■ Exercise directions ■
Transcribe word for word the lines below from the line with "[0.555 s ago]" through the line with "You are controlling", ends included.

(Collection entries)
----
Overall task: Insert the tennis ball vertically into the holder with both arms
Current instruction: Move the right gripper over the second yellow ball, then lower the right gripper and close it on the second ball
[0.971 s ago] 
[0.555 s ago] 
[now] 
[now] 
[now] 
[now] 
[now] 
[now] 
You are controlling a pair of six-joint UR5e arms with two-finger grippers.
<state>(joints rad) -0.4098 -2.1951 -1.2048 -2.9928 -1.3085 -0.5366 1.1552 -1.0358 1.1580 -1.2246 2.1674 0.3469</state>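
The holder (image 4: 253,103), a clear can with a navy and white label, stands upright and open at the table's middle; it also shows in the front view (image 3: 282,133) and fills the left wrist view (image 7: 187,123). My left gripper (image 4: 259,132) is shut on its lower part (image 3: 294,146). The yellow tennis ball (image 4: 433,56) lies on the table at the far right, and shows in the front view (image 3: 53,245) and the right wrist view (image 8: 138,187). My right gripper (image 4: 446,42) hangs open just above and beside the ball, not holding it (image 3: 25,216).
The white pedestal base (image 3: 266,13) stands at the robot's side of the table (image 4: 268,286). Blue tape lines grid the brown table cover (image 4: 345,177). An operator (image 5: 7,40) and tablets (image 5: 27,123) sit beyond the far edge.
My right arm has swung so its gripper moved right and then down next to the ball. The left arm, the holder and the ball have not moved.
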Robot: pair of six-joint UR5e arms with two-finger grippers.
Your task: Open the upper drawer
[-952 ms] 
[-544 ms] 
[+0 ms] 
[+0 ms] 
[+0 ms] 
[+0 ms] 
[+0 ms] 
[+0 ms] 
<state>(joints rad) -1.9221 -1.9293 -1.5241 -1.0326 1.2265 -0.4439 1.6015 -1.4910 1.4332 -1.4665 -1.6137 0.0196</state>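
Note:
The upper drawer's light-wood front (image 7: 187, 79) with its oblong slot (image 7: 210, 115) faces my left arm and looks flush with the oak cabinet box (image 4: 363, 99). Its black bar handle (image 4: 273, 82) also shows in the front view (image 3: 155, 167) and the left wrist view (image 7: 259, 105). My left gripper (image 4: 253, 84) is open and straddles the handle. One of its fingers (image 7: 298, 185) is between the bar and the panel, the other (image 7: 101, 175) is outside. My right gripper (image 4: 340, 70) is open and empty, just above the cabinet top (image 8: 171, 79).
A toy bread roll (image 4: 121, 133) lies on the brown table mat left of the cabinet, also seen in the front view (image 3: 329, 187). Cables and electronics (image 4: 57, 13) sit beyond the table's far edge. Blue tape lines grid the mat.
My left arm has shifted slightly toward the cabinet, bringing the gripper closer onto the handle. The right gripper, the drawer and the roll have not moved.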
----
■ Solved problem ■
[0.555 s ago] 
[now] 
[now] 
[now] 
[now] 
[now] 
[now] 
You are controlling a pair of six-joint UR5e arms with two-finger grippers.

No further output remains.